Directions:
If a record contains an image, leave the image out and repeat everything else exactly.

Given entries:
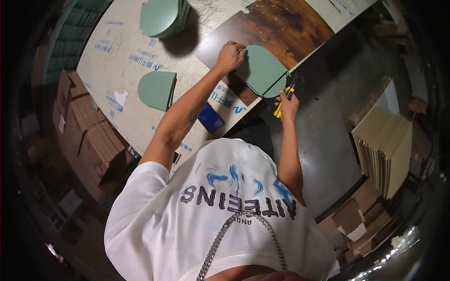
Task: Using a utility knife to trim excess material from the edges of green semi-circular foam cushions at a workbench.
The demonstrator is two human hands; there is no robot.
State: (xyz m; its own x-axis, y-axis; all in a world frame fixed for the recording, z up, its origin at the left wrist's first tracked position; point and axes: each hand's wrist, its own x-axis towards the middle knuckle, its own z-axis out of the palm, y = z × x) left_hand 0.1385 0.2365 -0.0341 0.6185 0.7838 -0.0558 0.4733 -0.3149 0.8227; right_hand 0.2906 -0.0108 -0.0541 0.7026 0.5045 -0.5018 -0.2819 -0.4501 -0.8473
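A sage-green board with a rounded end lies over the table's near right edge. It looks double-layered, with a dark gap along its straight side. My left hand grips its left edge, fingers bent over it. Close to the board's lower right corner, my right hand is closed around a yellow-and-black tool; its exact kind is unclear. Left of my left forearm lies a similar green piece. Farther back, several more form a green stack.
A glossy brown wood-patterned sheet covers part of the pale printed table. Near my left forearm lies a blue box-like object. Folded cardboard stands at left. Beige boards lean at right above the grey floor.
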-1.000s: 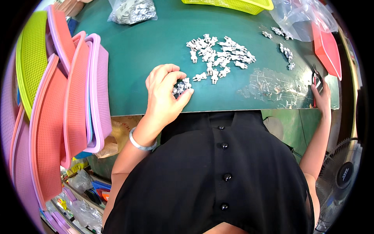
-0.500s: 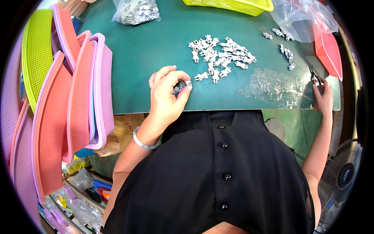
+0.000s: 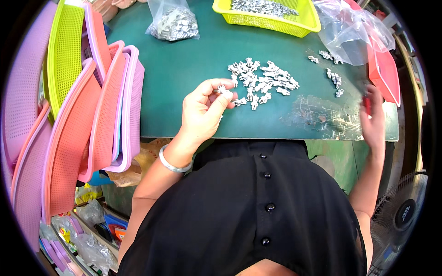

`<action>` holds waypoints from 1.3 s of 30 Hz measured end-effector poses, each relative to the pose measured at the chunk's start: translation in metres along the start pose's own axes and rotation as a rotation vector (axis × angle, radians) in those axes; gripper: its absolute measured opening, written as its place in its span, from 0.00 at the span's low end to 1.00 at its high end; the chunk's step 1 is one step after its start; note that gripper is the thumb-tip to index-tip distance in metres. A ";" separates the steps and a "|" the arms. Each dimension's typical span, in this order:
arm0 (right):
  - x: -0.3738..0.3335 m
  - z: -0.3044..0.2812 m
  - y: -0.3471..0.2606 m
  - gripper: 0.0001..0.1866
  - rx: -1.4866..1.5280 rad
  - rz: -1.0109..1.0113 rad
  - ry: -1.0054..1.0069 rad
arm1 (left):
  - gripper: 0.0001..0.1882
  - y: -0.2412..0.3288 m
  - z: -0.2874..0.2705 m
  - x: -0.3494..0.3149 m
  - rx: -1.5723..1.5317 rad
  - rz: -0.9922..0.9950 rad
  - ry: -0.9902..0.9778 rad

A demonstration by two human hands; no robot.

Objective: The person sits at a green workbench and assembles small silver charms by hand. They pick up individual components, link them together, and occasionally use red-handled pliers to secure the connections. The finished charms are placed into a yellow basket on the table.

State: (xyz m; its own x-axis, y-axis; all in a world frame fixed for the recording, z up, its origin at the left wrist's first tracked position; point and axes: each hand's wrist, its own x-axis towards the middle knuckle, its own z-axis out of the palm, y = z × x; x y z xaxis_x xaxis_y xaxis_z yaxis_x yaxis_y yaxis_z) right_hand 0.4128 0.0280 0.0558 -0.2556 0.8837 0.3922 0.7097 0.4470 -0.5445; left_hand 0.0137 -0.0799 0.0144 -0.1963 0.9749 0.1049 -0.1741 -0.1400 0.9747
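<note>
My left hand point(image 3: 202, 110) is closed around small silvery metal figures, with one small figure point(image 3: 221, 89) pinched between thumb and forefinger. Its fingertips reach the near left edge of a loose pile of bear-shaped metal figures point(image 3: 262, 83) on the green table. At the table's right end, my right hand point(image 3: 375, 119) is smeared by motion. Red-handled pliers point(image 3: 367, 105) show at its fingers, their jaws too blurred to make out.
A yellow-green basket point(image 3: 271, 25) of metal parts and a bag of silvery pieces point(image 3: 175, 25) stand at the back. Few figures point(image 3: 334, 78) lie near clear plastic point(image 3: 350, 37) and a red tray point(image 3: 386, 76). Stacked baskets point(image 3: 69, 138) crowd the left; a fan point(image 3: 403, 214) is lower right.
My left hand has moved right toward the pile, a figure now showing at its fingertips. My right hand has shifted slightly left with the pliers. The view has tilted, showing more of the back basket.
</note>
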 end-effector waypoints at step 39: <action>-0.004 0.105 -0.132 0.28 0.020 -0.471 -0.306 | 0.12 0.018 0.017 -0.006 0.071 -0.148 -0.071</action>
State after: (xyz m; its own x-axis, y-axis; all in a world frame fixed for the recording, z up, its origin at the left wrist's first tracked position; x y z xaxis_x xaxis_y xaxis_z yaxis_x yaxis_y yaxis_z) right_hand 0.2508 -0.0197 0.0487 -0.7230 0.5863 0.3653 0.4608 0.8033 -0.3774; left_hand 0.0286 -0.0851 0.0348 -0.1048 0.9940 -0.0300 -0.1270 0.0165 0.9918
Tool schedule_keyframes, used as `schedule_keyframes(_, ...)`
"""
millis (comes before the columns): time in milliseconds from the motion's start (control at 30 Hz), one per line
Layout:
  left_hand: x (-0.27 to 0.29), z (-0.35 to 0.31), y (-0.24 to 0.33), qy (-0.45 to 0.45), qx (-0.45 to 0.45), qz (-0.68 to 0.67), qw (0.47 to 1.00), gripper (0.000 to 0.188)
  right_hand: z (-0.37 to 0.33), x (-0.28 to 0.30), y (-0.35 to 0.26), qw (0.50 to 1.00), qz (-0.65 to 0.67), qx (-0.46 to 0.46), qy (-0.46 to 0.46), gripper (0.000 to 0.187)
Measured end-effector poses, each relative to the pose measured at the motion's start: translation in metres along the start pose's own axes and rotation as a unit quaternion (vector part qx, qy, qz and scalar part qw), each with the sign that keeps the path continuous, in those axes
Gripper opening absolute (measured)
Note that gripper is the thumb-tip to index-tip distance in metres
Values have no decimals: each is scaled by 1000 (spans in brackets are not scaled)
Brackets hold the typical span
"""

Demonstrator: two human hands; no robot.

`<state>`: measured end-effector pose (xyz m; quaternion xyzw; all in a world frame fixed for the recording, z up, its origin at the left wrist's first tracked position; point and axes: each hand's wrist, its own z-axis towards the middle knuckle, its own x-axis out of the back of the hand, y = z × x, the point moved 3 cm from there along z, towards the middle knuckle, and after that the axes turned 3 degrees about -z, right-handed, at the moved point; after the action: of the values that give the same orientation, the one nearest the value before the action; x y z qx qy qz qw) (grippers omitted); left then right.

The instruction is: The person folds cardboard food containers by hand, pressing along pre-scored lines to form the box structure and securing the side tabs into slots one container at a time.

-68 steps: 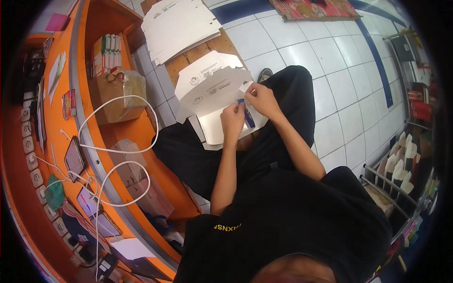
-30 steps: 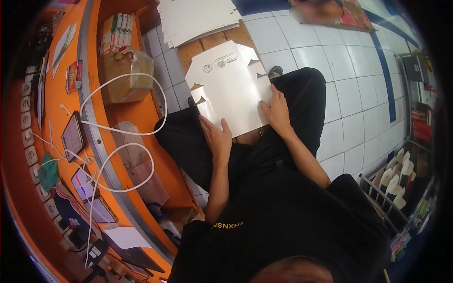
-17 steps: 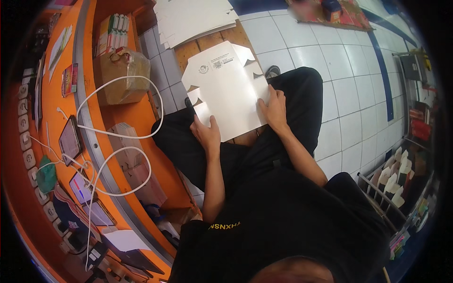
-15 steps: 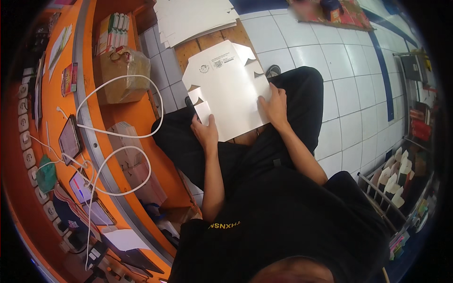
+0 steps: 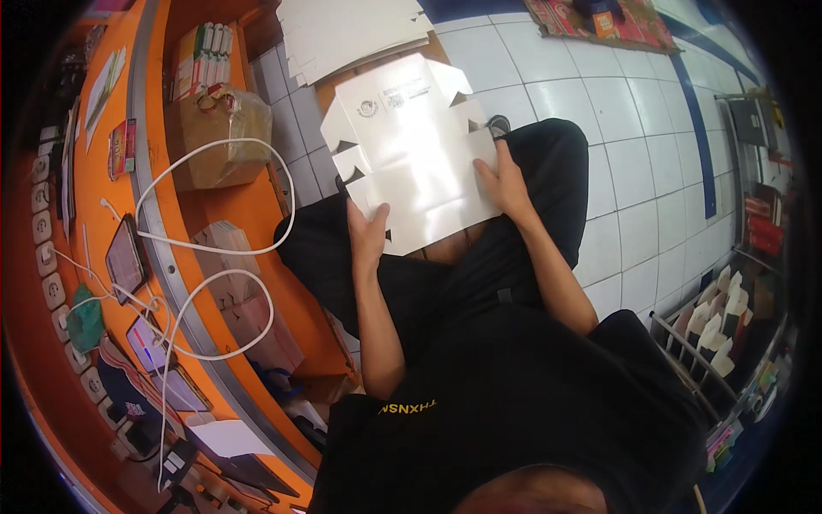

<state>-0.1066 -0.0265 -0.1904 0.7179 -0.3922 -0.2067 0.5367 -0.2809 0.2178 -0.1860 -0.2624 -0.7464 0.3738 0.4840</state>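
Note:
A flat, die-cut white cardboard box blank (image 5: 402,146) lies over my lap, above a wooden bench (image 5: 458,248). Its side flaps and notches show, and a small dark print marks its far end. My left hand (image 5: 368,236) grips the near left edge, thumb on top and fingers out of sight beneath. At the right edge, my right hand (image 5: 507,184) holds the blank the same way. Light glares off the middle of the card.
Beyond the blank rests a stack of white cardboard sheets (image 5: 351,34). An orange counter (image 5: 154,111) with looping white cable (image 5: 294,184) and phones runs along my left; a brown carton (image 5: 223,141) sits in its shelf. To the right is a metal rack (image 5: 698,377) with goods.
The blank has tilted, and more of its near part and side flaps now show flat. My right hand has shifted slightly right, and both hands still hold the edges.

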Motion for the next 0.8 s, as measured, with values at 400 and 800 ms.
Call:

Answer box:
Task: Using a utility knife to trim excess material from the edges of green semi-circular foam cushions at a workbench.
The demonstrator is two human hands; there is no robot.
State: (xyz m; its own x-axis, y-axis; all in a world frame fixed for the recording, z up, its origin at the left wrist's first tracked position; point and axes: each hand's wrist, its own x-axis towards the middle knuckle, its own z-axis out of the palm, y = z × x) left_hand 0.1385 0.2365 -0.0341 0.6185 0.7838 -0.0558 0.4733 -0.3149 0.8227; right_hand 0.2906 -0.0108 -0.0541 0.7026 0.5045 -0.5018 -0.2819 -0.4501 -0.8473
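A sage-green board with a rounded end lies over the table's near right edge. It looks double-layered, with a dark gap along its straight side. My left hand grips its left edge, fingers bent over it. Close to the board's lower right corner, my right hand is closed around a yellow-and-black tool; its exact kind is unclear. Left of my left forearm lies a similar green piece. Farther back, several more form a green stack.
A glossy brown wood-patterned sheet covers part of the pale printed table. Near my left forearm lies a blue box-like object. Folded cardboard stands at left. Beige boards lean at right above the grey floor.
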-1.000s: 
-0.500s: 
+0.000s: 

`<action>` holds waypoints from 1.3 s of 30 Hz measured end-effector poses, each relative to the pose measured at the chunk's start: translation in metres along the start pose's own axes and rotation as a rotation vector (axis × angle, radians) in those axes; gripper: its absolute measured opening, written as its place in its span, from 0.00 at the span's low end to 1.00 at its high end; the chunk's step 1 is one step after its start; note that gripper is the thumb-tip to index-tip distance in metres. A ";" separates the steps and a "|" the arms. Each dimension's typical span, in this order:
arm0 (right):
  - x: -0.3738..0.3335 m
  - z: -0.3044..0.2812 m
  - y: -0.3471..0.2606 m
  - gripper: 0.0001..0.1866
  - rx: -1.4866..1.5280 rad
  - rz: -1.0109..1.0113 rad
  - ry: -1.0054..1.0069 rad
arm1 (left):
  - gripper: 0.0001..0.1882
  - y: -0.2412..0.3288 m
  - z: -0.2874..0.2705 m
  - x: -0.3494..0.3149 m
  - rx: -1.5723..1.5317 rad
  - rz: -0.9922..0.9950 rad
  - ry: -0.9902..0.9778 rad

A demonstration by two human hands; no robot.

Objective: The person sits at a green workbench and assembles small silver charms by hand. They pick up individual components, link them together, and occasionally use red-handled pliers to secure the connections. The finished charms are placed into a yellow basket on the table.

State: (xyz m; its own x-axis, y-axis; all in a world frame fixed for the recording, z up, its origin at the left wrist's first tracked position; point and axes: each hand's wrist, its own x-axis towards the middle knuckle, its own z-axis out of the palm, y = z × x; x y z xaxis_x xaxis_y xaxis_z yaxis_x yaxis_y yaxis_z) right_hand 0.4128 0.0280 0.0558 -0.2556 0.8837 0.3922 0.7097 0.4470 -0.5445; left_hand 0.0137 -0.0799 0.0144 -0.1963 0.9749 0.1049 -0.1741 -0.1400 0.9747
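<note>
My left hand point(image 3: 202, 110) is closed around small silvery metal figures, with one small figure point(image 3: 221, 89) pinched between thumb and forefinger. Its fingertips reach the near left edge of a loose pile of bear-shaped metal figures point(image 3: 262, 83) on the green table. At the table's right end, my right hand point(image 3: 375, 119) is smeared by motion. Red-handled pliers point(image 3: 367, 105) show at its fingers, their jaws too blurred to make out.
A yellow-green basket point(image 3: 271, 25) of metal parts and a bag of silvery pieces point(image 3: 175, 25) stand at the back. Few figures point(image 3: 334, 78) lie near clear plastic point(image 3: 350, 37) and a red tray point(image 3: 386, 76). Stacked baskets point(image 3: 69, 138) crowd the left; a fan point(image 3: 403, 214) is lower right.
My left hand has moved right toward the pile, a figure now showing at its fingertips. My right hand has shifted slightly left with the pliers. The view has tilted, showing more of the back basket.
</note>
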 end-effector waypoints at step 39: <action>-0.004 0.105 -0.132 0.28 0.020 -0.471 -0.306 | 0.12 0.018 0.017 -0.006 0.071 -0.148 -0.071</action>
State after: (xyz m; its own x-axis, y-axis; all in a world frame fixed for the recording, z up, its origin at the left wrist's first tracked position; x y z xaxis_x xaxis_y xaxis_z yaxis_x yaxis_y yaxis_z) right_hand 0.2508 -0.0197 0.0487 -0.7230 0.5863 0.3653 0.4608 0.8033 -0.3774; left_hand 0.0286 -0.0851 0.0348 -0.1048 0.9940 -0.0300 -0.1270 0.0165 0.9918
Tool schedule_keyframes, used as `schedule_keyframes(_, ...)`
"""
millis (comes before the columns): time in milliseconds from the motion's start (control at 30 Hz), one per line
Layout:
  left_hand: x (-0.27 to 0.29), z (-0.35 to 0.31), y (-0.24 to 0.33), qy (-0.45 to 0.45), qx (-0.45 to 0.45), qz (-0.68 to 0.67), qw (0.47 to 1.00), gripper (0.000 to 0.188)
  right_hand: z (-0.37 to 0.33), x (-0.28 to 0.30), y (-0.35 to 0.26), qw (0.50 to 1.00), qz (-0.65 to 0.67), qx (-0.46 to 0.46), qy (-0.46 to 0.46), gripper (0.000 to 0.187)
Measured end-effector poses, each relative to the pose measured at the motion's start: translation in metres along the start pose's own axes and rotation as a unit quaternion (vector part qx, qy, qz and scalar part qw), each with the sign that keeps the path continuous, in those axes
Gripper opening absolute (measured)
Note that gripper is the thumb-tip to index-tip distance in metres
Values have no decimals: each is scaled by 1000 (spans in brackets are not scaled)
Brackets hold the typical span
"""

Demonstrator: two human hands; no robot.

`<state>`: measured end-effector pose (xyz m; quaternion xyzw; all in a world frame fixed for the recording, z up, its origin at the left wrist's first tracked position; point and axes: each hand's wrist, its own z-axis towards the middle knuckle, its own x-axis out of the back of the hand, y = z × x, the point moved 3 cm from there along z, towards the middle knuckle, and after that the axes turned 3 degrees about -z, right-handed, at the moved point; after the action: of the values that give the same orientation, the one nearest the value before the action; x y z qx qy qz qw) (grippers omitted); left then right.

The instruction is: The person folds cardboard food containers by hand, pressing along pre-scored lines to form the box structure and securing the side tabs into slots one container at a time.

-68 steps: 
-30 steps: 
-17 steps: 
-15 steps: 
+0 steps: 

<state>-0.1066 -0.0265 -0.1904 0.7179 -0.3922 -0.2067 0.5367 -0.2809 0.2178 -0.1860 -0.2624 -0.7464 0.3738 0.4840</state>
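Note:
A flat, die-cut white cardboard box blank (image 5: 402,146) lies over my lap, above a wooden bench (image 5: 458,248). Its side flaps and notches show, and a small dark print marks its far end. My left hand (image 5: 368,236) grips the near left edge, thumb on top and fingers out of sight beneath. At the right edge, my right hand (image 5: 507,184) holds the blank the same way. Light glares off the middle of the card.
Beyond the blank rests a stack of white cardboard sheets (image 5: 351,34). An orange counter (image 5: 154,111) with looping white cable (image 5: 294,184) and phones runs along my left; a brown carton (image 5: 223,141) sits in its shelf. To the right is a metal rack (image 5: 698,377) with goods.
The blank has tilted, and more of its near part and side flaps now show flat. My right hand has shifted slightly right, and both hands still hold the edges.
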
Motion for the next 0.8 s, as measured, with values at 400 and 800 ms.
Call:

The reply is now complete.